ABOUT THIS EXERCISE> Work through the listing below and give again exactly the lines from the one with "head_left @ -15" to the one with "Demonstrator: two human", both ends included. All other lines and all pictures stay out.

= Beginning of Section =

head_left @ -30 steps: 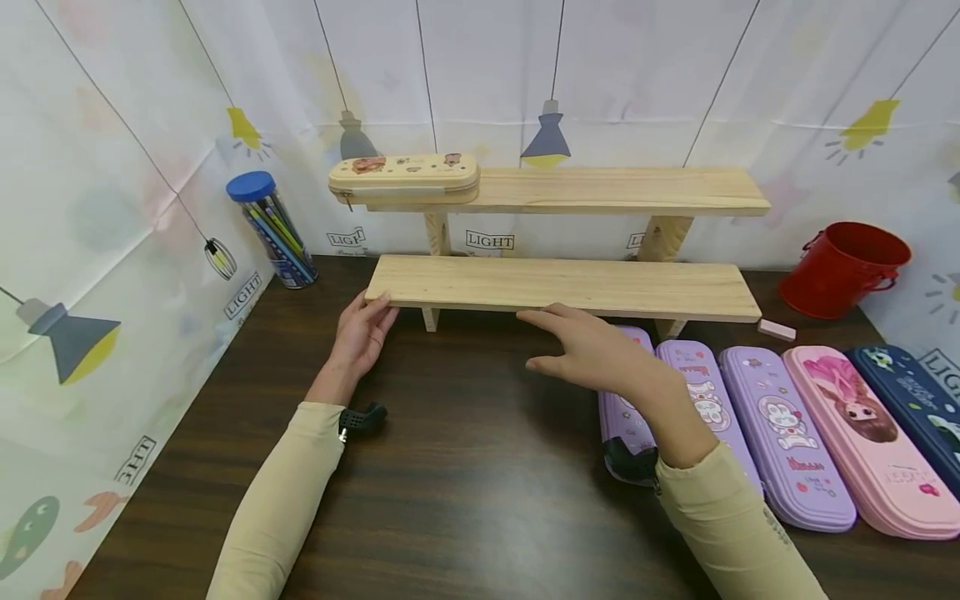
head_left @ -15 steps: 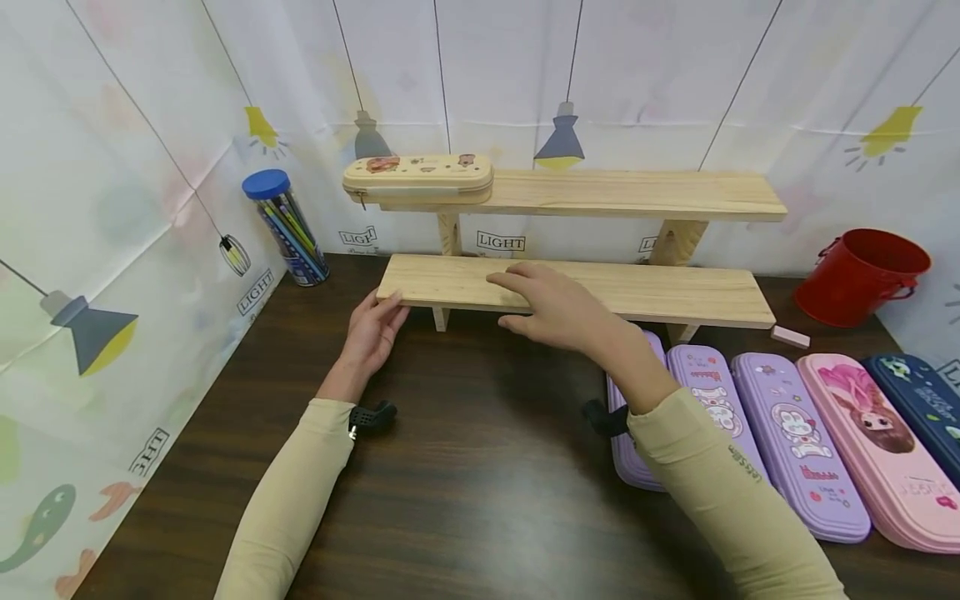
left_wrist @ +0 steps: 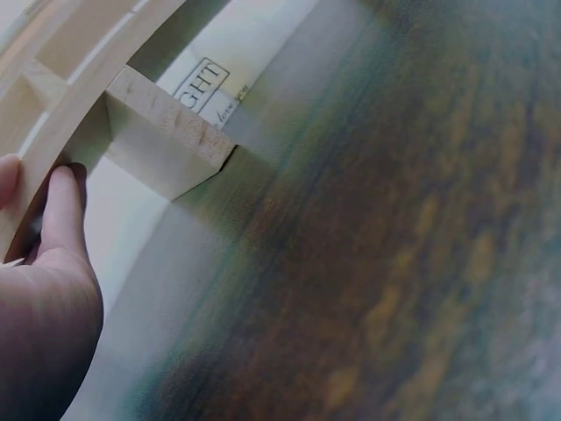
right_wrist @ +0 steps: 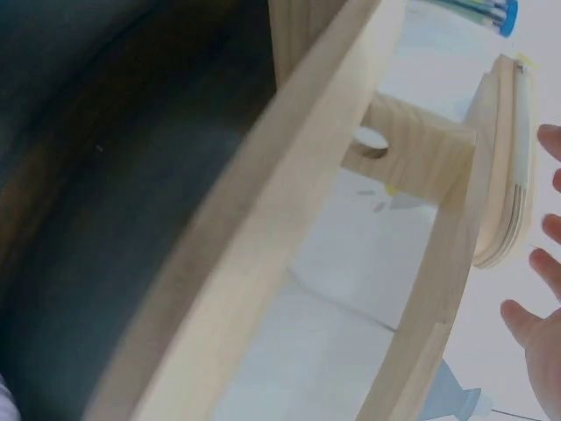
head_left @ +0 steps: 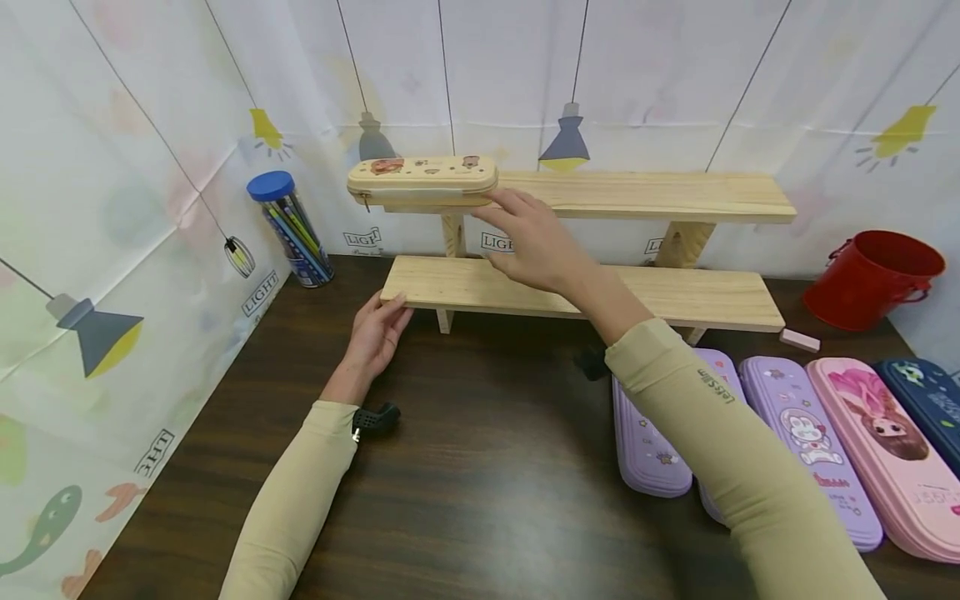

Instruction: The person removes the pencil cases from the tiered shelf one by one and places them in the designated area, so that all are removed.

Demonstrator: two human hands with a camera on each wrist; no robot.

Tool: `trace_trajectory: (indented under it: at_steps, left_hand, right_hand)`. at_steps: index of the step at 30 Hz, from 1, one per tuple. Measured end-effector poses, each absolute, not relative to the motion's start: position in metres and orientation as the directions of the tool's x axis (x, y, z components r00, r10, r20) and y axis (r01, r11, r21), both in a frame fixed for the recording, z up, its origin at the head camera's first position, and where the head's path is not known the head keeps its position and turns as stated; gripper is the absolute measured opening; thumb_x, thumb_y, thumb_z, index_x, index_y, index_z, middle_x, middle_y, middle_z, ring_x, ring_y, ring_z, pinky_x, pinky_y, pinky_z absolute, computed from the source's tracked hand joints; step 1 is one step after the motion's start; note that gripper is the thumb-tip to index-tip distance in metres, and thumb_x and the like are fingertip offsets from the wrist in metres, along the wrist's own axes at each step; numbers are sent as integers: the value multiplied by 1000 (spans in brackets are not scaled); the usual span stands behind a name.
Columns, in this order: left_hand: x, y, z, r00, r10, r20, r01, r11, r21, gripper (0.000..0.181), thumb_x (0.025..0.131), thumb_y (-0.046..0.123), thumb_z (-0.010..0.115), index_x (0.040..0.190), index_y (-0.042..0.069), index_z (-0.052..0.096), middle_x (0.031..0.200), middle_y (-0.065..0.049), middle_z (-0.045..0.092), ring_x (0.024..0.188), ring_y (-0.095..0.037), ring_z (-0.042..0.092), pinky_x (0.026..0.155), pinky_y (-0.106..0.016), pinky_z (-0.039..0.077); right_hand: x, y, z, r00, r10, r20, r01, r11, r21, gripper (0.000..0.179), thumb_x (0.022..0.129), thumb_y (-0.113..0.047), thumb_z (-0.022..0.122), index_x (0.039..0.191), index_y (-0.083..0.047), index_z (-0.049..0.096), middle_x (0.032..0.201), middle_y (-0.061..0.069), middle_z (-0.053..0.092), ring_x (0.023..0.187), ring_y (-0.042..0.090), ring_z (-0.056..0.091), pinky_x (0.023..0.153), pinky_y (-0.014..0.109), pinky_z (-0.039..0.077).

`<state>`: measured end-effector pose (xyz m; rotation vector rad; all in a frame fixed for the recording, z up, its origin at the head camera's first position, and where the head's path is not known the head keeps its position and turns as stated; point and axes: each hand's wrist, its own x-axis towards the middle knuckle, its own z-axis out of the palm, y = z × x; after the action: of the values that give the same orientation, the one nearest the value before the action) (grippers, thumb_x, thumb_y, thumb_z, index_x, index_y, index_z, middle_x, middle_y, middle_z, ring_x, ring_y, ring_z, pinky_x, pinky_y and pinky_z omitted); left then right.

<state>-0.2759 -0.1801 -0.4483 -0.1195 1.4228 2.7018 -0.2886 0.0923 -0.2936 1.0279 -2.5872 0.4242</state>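
My left hand point(head_left: 372, 337) grips the front left corner of the lower board of a two-tier wooden shelf point(head_left: 675, 292). In the left wrist view its thumb point(left_wrist: 7, 178) lies over the board's edge and a finger point(left_wrist: 64, 210) lies under it. A cream pencil case point(head_left: 422, 179) with printed pictures lies on the left end of the upper board, slightly past that end. Close to the case's right end is my right hand point(head_left: 536, 246), fingers extended and spread. In the right wrist view these fingers point(right_wrist: 548, 267) stand apart from the pencil case point(right_wrist: 507, 167).
Several pencil cases lie in a row at the right: purple point(head_left: 652, 450), another purple point(head_left: 806, 442), pink point(head_left: 892, 467) and dark blue point(head_left: 930, 400). A red bucket point(head_left: 862, 287) and small pink block point(head_left: 800, 340) stand behind them. A blue-lidded pencil jar point(head_left: 296, 237) is back left.
My right hand has moved left and up, from in front of the lower board to beside the cream pencil case. The left hand keeps its grip on the shelf. The view has shifted slightly.
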Motion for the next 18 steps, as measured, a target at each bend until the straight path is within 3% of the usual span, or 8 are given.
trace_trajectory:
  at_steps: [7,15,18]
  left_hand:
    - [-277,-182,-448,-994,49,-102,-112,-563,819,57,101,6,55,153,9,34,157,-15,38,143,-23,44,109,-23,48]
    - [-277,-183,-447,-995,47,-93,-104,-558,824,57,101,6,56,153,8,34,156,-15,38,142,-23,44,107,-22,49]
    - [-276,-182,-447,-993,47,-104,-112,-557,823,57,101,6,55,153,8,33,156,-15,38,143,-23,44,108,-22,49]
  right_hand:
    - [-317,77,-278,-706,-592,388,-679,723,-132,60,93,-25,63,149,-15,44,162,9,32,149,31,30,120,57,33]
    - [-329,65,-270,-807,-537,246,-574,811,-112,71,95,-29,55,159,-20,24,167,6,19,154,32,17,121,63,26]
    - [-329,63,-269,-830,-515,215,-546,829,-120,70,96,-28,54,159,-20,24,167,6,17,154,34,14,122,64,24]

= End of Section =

ANSWER BOX>
head_left @ -15 steps: 
left_wrist @ +0 steps: 
right_wrist @ +0 steps: 
head_left @ +0 steps: 

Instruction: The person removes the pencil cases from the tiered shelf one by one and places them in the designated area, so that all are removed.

Demonstrator: two human hands with a camera on each wrist; no robot.

This output is complete as it stands.